◆ **Aim of the exercise**: Lines from the one holding "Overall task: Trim" through the end of the entries, inclusive, form the whole output; reproduce them exactly and omit pictures.
--------------------------------
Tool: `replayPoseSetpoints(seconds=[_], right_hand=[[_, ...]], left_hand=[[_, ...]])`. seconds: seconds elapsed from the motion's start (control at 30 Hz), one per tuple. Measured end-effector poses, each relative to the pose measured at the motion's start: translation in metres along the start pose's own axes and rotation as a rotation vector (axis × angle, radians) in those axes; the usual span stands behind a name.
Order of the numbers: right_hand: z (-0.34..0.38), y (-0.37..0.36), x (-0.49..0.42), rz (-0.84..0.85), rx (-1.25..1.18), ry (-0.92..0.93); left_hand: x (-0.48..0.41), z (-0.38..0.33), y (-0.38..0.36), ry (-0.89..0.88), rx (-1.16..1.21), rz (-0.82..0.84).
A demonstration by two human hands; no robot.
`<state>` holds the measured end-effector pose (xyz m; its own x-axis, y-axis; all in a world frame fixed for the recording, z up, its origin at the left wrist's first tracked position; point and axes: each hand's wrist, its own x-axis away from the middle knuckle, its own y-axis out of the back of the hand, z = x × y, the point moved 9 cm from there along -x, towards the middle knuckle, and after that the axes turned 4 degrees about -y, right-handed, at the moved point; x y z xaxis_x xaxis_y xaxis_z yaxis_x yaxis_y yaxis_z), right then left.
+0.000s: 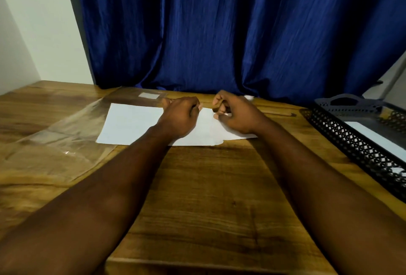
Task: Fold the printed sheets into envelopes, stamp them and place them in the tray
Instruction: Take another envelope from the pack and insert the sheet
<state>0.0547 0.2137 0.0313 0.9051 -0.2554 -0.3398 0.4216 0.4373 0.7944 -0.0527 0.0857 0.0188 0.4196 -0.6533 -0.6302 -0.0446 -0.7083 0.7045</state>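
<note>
A white sheet of paper lies flat near the far edge of the wooden table. My left hand rests on the sheet's middle with its fingers curled under. My right hand rests on the sheet's right part, fingers curled, with something small and white showing just behind it. Whether either hand pinches the paper is hidden by the knuckles. A black perforated tray at the right edge holds a white sheet.
A clear plastic sleeve with a white label lies at the left, partly under the sheet. A thin pencil-like stick lies between my right hand and the tray. A blue curtain hangs behind the table.
</note>
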Motion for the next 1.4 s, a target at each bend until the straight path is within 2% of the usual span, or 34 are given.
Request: replayPoseSetpoints(seconds=[0.13, 0.23, 0.3, 0.43, 0.63, 0.93, 1.13, 1.3, 1.4], right_hand=[[-0.017, 0.027, -0.004, -0.116, 0.002, -0.117], [-0.042, 0.032, 0.006, 0.016, 0.066, -0.272], [-0.049, 0.030, 0.012, 0.039, 0.048, -0.305], [-0.041, 0.020, 0.014, -0.059, -0.113, -0.292], [-0.014, 0.007, -0.001, -0.124, 0.001, -0.212], [-0.034, 0.021, 0.002, -0.142, -0.144, -0.288], [-0.009, 0.016, 0.001, -0.337, -0.225, -0.220], [-0.001, -0.008, 0.001, -0.327, -0.381, -0.262], [-0.003, -0.014, 0.000, -0.283, -0.393, -0.286]], left_hand=[[0.000, 0.009, 0.005, 0.049, -0.034, -0.030], [0.001, 0.010, 0.010, 0.078, -0.058, -0.055], [0.001, 0.010, 0.011, 0.084, -0.069, -0.061], [0.001, 0.007, 0.010, 0.075, -0.066, -0.067], [0.000, 0.007, 0.011, 0.087, -0.089, -0.067], [0.000, 0.013, 0.018, 0.166, -0.123, -0.126], [-0.002, 0.013, 0.024, 0.178, -0.147, -0.174], [-0.002, 0.007, 0.026, 0.173, -0.164, -0.173], [-0.002, 0.007, 0.024, 0.177, -0.144, -0.169]])
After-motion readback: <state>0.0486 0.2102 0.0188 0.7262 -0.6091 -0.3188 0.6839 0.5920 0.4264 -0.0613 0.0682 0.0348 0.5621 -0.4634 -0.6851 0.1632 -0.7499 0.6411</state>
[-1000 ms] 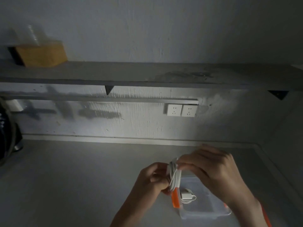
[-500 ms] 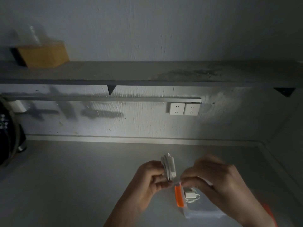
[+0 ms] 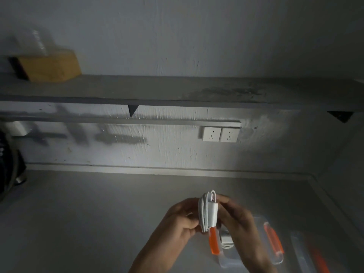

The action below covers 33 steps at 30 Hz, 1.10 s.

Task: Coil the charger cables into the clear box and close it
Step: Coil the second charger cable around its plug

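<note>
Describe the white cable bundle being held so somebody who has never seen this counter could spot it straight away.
Start at the twin white wall sockets above the grey counter, then drop straight down to the two bare hands. Between the left hand and right hand stands the coiled white charger cable, upright and lifted above the clear plastic box with orange latches. Unlike the small white cable lying inside that box, it is held up.

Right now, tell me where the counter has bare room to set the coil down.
Free: the wide counter left of the left hand, up to the dark object at the far left edge. Crowded: the right side, where the clear box and lid sit under the right hand and coil.
</note>
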Tool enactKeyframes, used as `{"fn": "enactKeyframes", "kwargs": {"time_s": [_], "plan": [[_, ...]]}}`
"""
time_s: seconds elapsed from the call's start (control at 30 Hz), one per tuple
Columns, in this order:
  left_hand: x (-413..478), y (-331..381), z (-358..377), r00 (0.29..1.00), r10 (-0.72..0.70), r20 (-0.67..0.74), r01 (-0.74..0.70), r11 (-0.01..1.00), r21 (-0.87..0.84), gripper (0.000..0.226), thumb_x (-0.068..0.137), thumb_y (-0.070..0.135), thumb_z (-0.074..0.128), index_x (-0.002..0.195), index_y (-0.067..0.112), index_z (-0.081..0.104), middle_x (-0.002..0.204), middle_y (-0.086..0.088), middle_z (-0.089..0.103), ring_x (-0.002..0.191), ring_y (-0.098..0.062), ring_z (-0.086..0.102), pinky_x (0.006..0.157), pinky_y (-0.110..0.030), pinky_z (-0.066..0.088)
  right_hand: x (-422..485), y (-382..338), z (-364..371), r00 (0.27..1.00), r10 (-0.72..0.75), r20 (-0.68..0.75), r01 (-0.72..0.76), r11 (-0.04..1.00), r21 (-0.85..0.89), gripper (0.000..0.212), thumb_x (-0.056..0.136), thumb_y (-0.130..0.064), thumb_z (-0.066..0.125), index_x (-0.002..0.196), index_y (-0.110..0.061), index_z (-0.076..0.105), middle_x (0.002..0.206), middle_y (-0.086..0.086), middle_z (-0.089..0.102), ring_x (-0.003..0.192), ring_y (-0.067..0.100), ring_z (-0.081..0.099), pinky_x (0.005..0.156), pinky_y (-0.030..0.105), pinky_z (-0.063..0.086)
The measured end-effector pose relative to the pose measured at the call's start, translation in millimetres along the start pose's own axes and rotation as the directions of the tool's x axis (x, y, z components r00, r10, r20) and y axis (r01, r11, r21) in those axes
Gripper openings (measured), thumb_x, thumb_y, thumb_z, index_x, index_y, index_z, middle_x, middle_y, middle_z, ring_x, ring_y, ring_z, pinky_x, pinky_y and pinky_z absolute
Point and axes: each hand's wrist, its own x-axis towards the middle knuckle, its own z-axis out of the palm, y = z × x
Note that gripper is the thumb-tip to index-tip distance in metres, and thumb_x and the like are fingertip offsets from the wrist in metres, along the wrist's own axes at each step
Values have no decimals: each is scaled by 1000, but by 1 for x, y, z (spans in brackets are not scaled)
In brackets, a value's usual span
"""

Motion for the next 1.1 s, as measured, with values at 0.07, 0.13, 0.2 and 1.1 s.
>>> {"fn": "enactKeyframes", "kwargs": {"time_s": [0.07,0.13,0.2,1.1], "plan": [[3,-6,-3,998,21,-59,-23,999,-23,43,66,-6,52,100,4,74,101,-17,72,95,-29,65,79,-37,51,-7,5,10,999,44,-8,-44,999,3,34,91,-2,53,93,-24,79,86,-2,79,73,11,71,64,21,56],[4,-13,-8,999,3,-51,-7,997,-74,45,65,-6,52,101,7,75,101,-15,74,93,-25,69,77,-35,57,-12,7,15,992,124,0,-124,991,44,43,92,5,51,95,-28,80,91,-4,80,81,6,73,66,16,56],[6,-20,-11,1000,-5,-20,4,998,-55,46,62,-6,52,99,8,76,95,-15,75,85,-23,72,67,-31,58,-14,8,13,994,107,-39,-107,994,-3,38,90,11,51,103,-14,78,94,-3,80,81,3,73,65,13,54],[15,-76,-11,997,12,-77,-2,992,125,21,75,13,57,95,9,64,85,-6,70,82,-20,62,75,-34,46,-36,21,-31,856,517,26,-517,855,34,17,78,0,71,95,0,73,89,14,70,80,20,68,73,25,57]]}}
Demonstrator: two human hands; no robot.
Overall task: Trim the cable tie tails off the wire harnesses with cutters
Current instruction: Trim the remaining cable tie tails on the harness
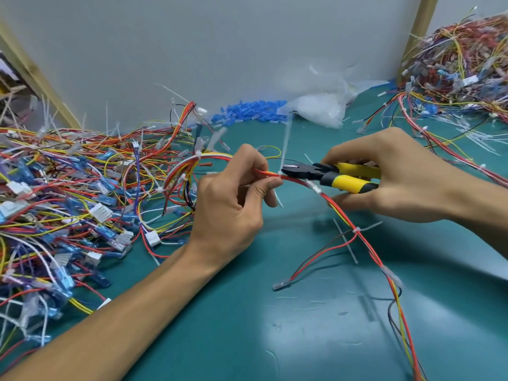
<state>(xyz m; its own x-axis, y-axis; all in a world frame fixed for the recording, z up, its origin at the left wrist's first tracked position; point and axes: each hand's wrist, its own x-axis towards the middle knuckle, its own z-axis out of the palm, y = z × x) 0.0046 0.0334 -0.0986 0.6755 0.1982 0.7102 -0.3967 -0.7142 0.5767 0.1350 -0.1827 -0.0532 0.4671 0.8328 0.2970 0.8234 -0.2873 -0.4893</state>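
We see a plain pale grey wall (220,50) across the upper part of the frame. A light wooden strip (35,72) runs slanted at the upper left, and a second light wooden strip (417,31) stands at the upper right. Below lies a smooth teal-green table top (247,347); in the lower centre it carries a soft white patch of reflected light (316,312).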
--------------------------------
◆ **Solution for this task**:
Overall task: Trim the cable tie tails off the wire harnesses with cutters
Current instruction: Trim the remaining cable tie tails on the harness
<state>(xyz m; its own x-axis, y-axis; all in a world frame fixed for the recording, z up, its origin at the left wrist's first tracked position; point and axes: each hand's wrist, its own x-axis towards the middle knuckle, its own z-axis out of the palm, y = z × x) 0.0046 0.0334 -0.0986 0.6755 0.1982 0.7102 -0.3967 -0.7142 0.5767 0.1350 -0.1827 -0.0532 0.4671 0.8328 0.2970 0.8234 -0.2873 -0.4893</state>
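We see a plain pale grey wall (220,50) across the upper part of the frame. A light wooden strip (35,72) runs slanted at the upper left, and a second light wooden strip (417,31) stands at the upper right. Below lies a smooth teal-green table top (247,347); in the lower centre it carries a soft white patch of reflected light (316,312).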

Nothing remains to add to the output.